Kronin shook her head. “I’m so sorry. Dr. Edwards. I’m not a scientist, so I can’t explain it well. But, you know—” She waved the same hand in an apologetic gesture.
Simon let his eyes stray to the view of Geneva beyond the window. Lowering gray clouds promised more snow by evening. The bitter weather suited his mood.
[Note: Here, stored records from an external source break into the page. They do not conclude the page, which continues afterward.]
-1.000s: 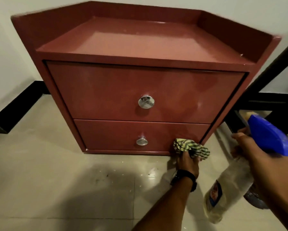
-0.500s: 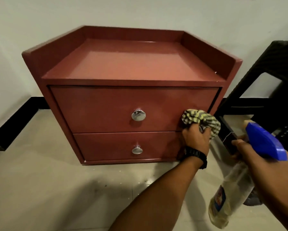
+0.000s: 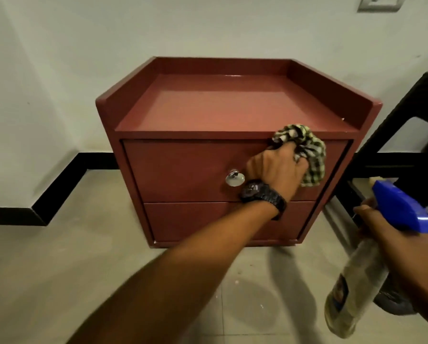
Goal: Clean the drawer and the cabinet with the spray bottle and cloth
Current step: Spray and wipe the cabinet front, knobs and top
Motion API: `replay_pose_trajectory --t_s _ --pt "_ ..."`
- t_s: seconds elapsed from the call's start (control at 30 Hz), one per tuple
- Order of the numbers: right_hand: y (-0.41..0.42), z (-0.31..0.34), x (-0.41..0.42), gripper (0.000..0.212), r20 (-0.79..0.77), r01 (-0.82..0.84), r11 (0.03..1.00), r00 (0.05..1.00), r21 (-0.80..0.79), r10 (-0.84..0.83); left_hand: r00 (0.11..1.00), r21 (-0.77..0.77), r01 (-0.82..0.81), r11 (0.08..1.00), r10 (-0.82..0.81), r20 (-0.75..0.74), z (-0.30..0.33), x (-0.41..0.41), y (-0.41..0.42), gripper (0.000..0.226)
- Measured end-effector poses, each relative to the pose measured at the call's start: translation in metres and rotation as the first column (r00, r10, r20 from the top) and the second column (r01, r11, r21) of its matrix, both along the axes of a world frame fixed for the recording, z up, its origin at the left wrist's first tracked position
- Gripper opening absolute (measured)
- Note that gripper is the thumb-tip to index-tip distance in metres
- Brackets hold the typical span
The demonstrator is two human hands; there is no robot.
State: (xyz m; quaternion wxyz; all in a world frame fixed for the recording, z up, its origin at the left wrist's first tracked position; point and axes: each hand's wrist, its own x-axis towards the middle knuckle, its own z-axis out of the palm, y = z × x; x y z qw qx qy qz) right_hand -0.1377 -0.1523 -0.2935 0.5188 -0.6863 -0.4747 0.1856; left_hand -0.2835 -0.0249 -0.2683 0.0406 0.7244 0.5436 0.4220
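My left hand [image 3: 277, 167] is curled tight around a bunched green-and-white checked cloth [image 3: 304, 150], pressing it against the front of the upper drawer [image 3: 183, 170] near that drawer's top right corner, just under the front edge of the cabinet's top. A black wristwatch [image 3: 263, 194] sits on that wrist, which crosses in front of the seam between the two drawers. A round silver knob [image 3: 235, 178] at the middle of the upper drawer shows just beside the watch. The lower drawer [image 3: 183, 222] is partly hidden behind my forearm, and I cannot see its knob.

The cabinet [image 3: 232, 105] is a small reddish-brown unit standing on a pale tiled floor [image 3: 59, 269], its back against a white wall [image 3: 84, 45]. A raised lip runs around the back and sides of its flat top.

My right hand [image 3: 401, 247] is off past the cabinet's right side, low in the view, fingers wrapped round the neck of a spray bottle [image 3: 356, 289]. The bottle has a blue trigger head and a clear body with a label (too blurred to read), and it hangs tilted, base lowest, above the floor.

A black skirting band [image 3: 59, 184] runs along the foot of the wall. Dark furniture [image 3: 406, 125] stands to the right of the cabinet, and a wall switch plate [image 3: 381, 3] shows at the top right.
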Motion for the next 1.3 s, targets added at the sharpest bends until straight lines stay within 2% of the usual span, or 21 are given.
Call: replay_pose_trajectory --t_s 0.03,0.07,0.13,0.3,0.47,0.53,0.6,0.67,0.8,0.87,0.93,1.03,1.07,1.1,1.17,1.3 --pt "-0.003 -0.001 -0.006 0.005 0.003 -0.042 0.996 0.999 0.078 0.042 1.0 0.049 -0.028 0.998 0.028 0.006 0.001 -0.019 0.002 0.026" --pt "-0.003 -0.002 -0.011 0.004 0.016 -0.055 0.995 0.998 0.087 0.054 0.998 0.088 -0.059 0.994 0.059 0.008 0.001 -0.038 0.004 0.027" --pt "0.001 0.002 -0.026 0.009 -0.012 -0.071 0.997 0.997 0.029 0.072 0.992 0.145 -0.123 0.982 0.126 -0.011 0.001 -0.075 0.007 0.025" --pt "0.013 -0.001 -0.035 0.009 -0.056 -0.065 0.997 0.996 0.047 0.067 0.945 0.283 -0.317 0.905 0.327 0.011 -0.047 -0.147 0.017 0.025" --pt "0.016 -0.008 -0.039 0.011 -0.081 -0.077 0.997 0.994 0.004 0.077 0.918 0.215 -0.256 0.943 0.307 -0.252 -0.103 -0.154 0.011 0.028" --pt "0.017 -0.011 -0.042 0.022 -0.076 -0.088 0.996 0.993 -0.031 0.085 0.916 0.203 -0.248 0.947 0.298 -0.27 -0.099 -0.14 0.008 0.022" --pt "0.019 -0.014 -0.041 0.022 -0.08 -0.075 0.997 0.994 -0.036 0.072 0.908 0.251 -0.242 0.937 0.31 -0.283 -0.091 -0.128 0.01 0.017" --pt "0.02 -0.017 -0.039 0.02 -0.076 -0.071 0.997 0.995 -0.031 0.068 0.89 0.275 -0.265 0.924 0.345 -0.3 -0.093 -0.124 0.011 0.028" --pt "0.021 -0.019 -0.04 0.008 -0.093 -0.108 0.994 0.99 -0.021 0.105 0.905 0.15 -0.257 0.955 0.293 -0.308 -0.121 -0.119 0.003 0.028" --pt "0.019 -0.02 -0.042 0.012 -0.11 -0.119 0.993 0.987 -0.002 0.118 0.935 0.033 -0.254 0.967 0.254 -0.249 -0.122 -0.113 -0.001 0.027" --pt "0.02 -0.021 -0.043 0.012 -0.107 -0.124 0.992 0.987 -0.004 0.123 0.96 0.001 -0.269 0.963 0.268 -0.086 -0.107 -0.106 0.001 0.029" --pt "0.021 -0.023 -0.044 0.018 -0.111 -0.105 0.994 0.988 -0.009 0.103 0.961 0.125 -0.257 0.958 0.239 0.142 -0.073 -0.089 0.004 0.04" --pt "0.021 -0.024 -0.046 0.019 -0.118 -0.101 0.995 0.988 -0.005 0.1 0.965 0.164 -0.237 0.958 0.212 0.154 -0.064 -0.083 0.004 0.044" --pt "0.021 -0.024 -0.047 0.019 -0.122 -0.104 0.995 0.987 -0.003 0.103 0.975 0.208 -0.215 0.954 0.196 0.107 -0.058 -0.078 0.005 0.044" --pt "0.021 -0.024 -0.05 0.017 -0.12 -0.107 0.994 0.987 -0.004 0.106 0.977 0.32 -0.15 0.935 0.189 -0.095 -0.054 -0.068 0.008 0.038" --pt "0.023 -0.022 -0.051 0.018 -0.126 -0.103 0.995 0.987 0.008 0.103 0.873 0.557 0.148 0.817 0.156 -0.462 -0.064 -0.055 0.026 0.012"
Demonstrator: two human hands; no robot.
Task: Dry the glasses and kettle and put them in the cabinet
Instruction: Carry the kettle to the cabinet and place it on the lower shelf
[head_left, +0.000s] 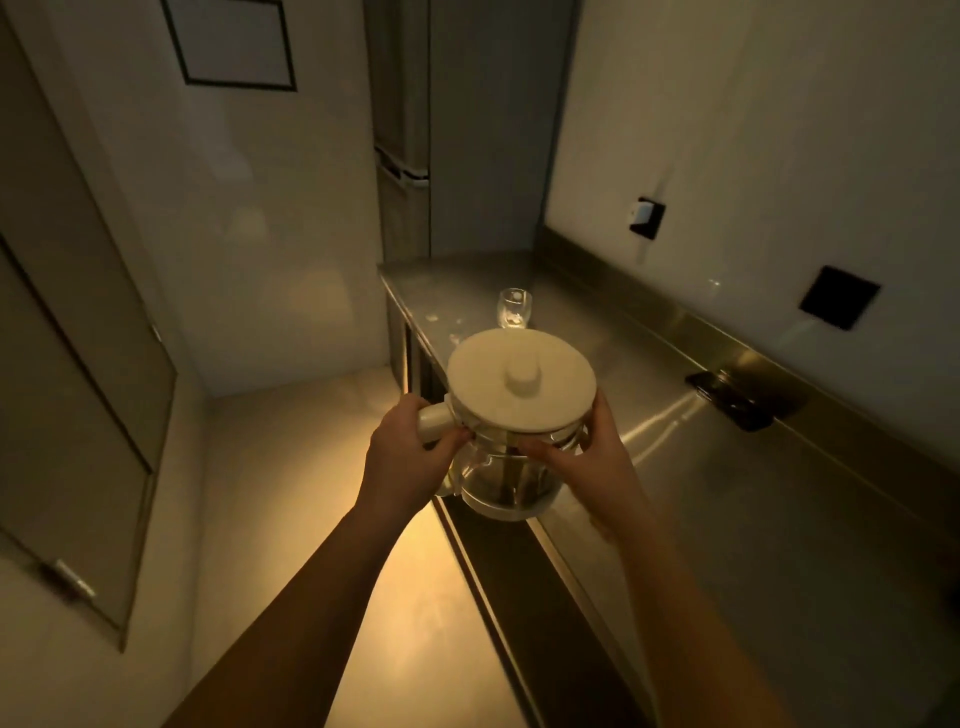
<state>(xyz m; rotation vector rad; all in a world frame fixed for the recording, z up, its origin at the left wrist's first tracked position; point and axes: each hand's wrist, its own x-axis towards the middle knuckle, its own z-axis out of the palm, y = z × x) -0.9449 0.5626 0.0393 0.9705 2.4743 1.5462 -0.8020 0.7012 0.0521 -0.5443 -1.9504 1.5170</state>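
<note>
The kettle (511, 467) is held in the air just over the front edge of the steel table (701, 467), its white lid (519, 387) on top. The left hand (410, 457) is wrapped around the stubby white side handle; the right hand (597, 452) presses its fingers against the clear body under the lid's rim. A glass (514, 308) stands farther back on the table. The body looks like glass: probably stiff, breakable, slippery if wet. The handle seems the surest grip, and the lid may sit loose.
</note>
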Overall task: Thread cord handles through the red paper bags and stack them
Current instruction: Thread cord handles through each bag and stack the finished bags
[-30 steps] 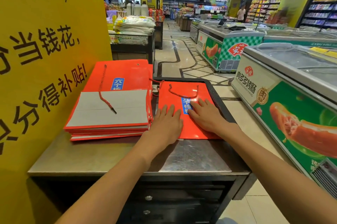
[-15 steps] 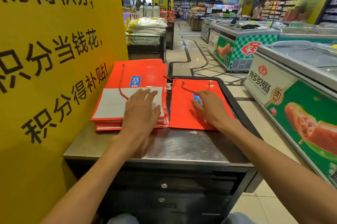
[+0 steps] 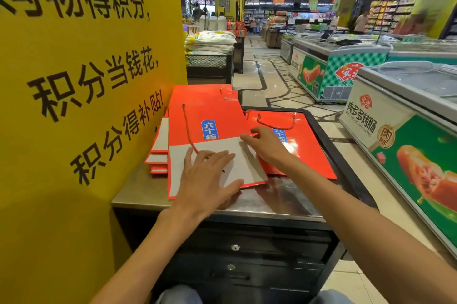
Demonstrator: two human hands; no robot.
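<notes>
**Paper, cord, steel and gloss**

Smooth red paper on the top bag [image 3: 212, 115], with a matt grey-white folded base panel [image 3: 237, 155]. Twisted red cord [image 3: 189, 130], rope-textured. Faintly glossy sheen on the finished bag [image 3: 306, 148] at right. Brushed, dully reflective metal on the counter [image 3: 272, 201]. Matt yellow on the printed board [image 3: 86, 81]. Polished, mirror-like floor [image 3: 262, 76]. Clear glass lids on the freezers [image 3: 420, 81].
</notes>
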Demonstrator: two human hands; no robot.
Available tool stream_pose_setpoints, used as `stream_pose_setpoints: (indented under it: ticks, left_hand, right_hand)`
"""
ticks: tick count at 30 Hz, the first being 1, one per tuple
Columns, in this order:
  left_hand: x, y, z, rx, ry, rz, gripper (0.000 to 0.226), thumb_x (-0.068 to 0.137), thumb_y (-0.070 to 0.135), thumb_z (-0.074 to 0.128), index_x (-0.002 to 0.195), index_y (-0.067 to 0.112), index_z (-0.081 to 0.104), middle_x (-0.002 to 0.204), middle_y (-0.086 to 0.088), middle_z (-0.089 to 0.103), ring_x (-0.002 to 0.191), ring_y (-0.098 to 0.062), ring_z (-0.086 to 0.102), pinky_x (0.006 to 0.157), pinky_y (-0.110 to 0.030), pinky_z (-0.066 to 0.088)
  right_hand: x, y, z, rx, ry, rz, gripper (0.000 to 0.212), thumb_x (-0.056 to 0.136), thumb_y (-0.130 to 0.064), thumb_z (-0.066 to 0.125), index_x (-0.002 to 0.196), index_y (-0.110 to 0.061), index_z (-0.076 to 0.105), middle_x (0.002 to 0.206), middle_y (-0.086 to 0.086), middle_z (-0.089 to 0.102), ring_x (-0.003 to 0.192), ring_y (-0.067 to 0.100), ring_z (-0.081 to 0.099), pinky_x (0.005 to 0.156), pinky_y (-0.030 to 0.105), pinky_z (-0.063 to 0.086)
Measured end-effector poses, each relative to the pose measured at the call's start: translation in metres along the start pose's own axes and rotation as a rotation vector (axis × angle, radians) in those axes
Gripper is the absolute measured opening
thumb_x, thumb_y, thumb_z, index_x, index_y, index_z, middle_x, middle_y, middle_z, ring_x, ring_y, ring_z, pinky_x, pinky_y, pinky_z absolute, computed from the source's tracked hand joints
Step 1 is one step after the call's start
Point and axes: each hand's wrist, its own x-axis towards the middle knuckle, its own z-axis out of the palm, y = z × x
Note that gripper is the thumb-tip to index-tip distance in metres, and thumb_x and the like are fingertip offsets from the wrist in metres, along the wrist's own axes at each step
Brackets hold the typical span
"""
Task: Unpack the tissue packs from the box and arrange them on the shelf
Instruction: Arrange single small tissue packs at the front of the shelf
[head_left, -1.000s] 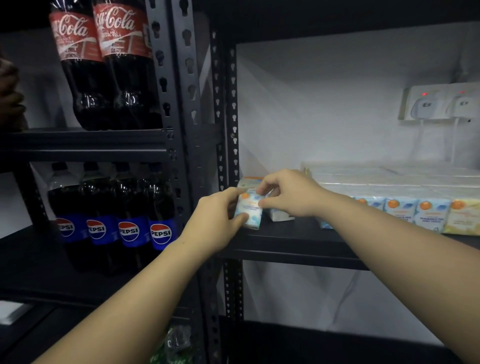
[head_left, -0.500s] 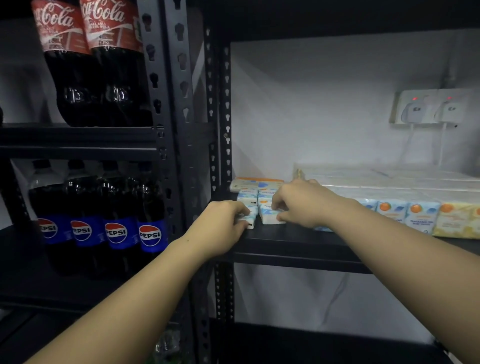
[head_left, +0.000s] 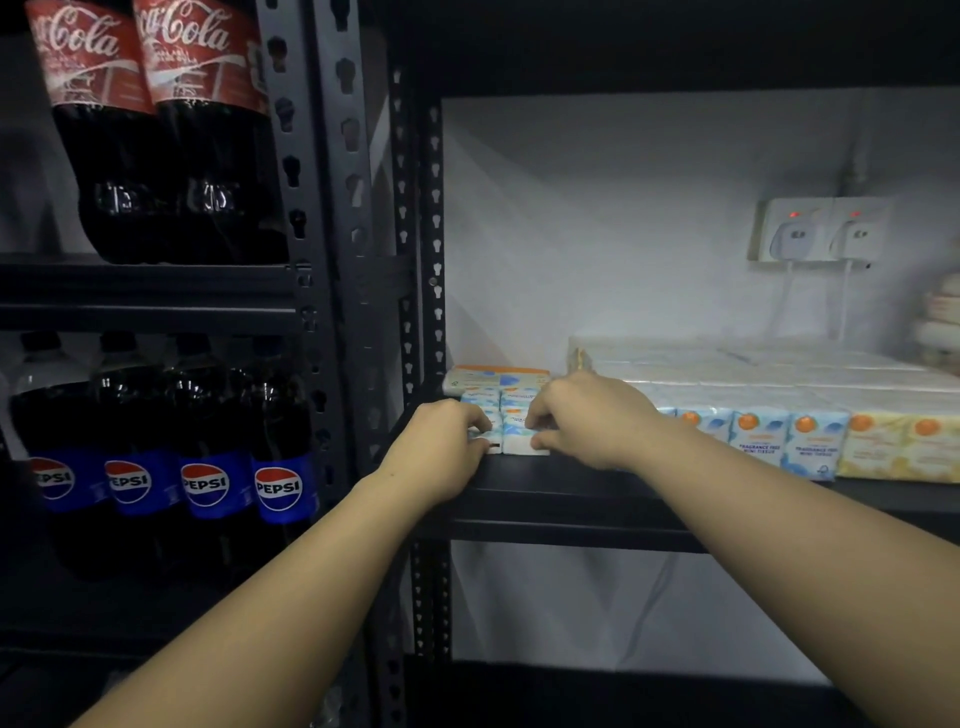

The liaison said hesitantly, “I suppose they mean, you know, understand the child’s background. What happened on Virimund. And why.”
Simon watched the light change from pale gray to a deeper ash as the layers of cloud shifted over the city. It was almost evening, when he would go home to Anna, and they would spend the long empty hours carefully not talking of anything that mattered. “Why don’t you try to make me understand what happened, Hilda,” he said. He felt his temper rising. It was good, somehow, to feel an emotion that was not sadness. He steepled his fingers, and focused his gaze on them. “Tell me about Virimund.”
“Well, it was complicated . . .”
“Of course.”
“The hydros took a flyer out over the islands and saw movement, what looked like people on a beach. They decided to check it out. Only one island. No one knew, you understand . . .”
“Virimund was supposed to be uninhabited.”
“Right, right. And even after weeks, no one had any idea. There were no lights, no radio communication, nothing. It was a complete surprise to our people.”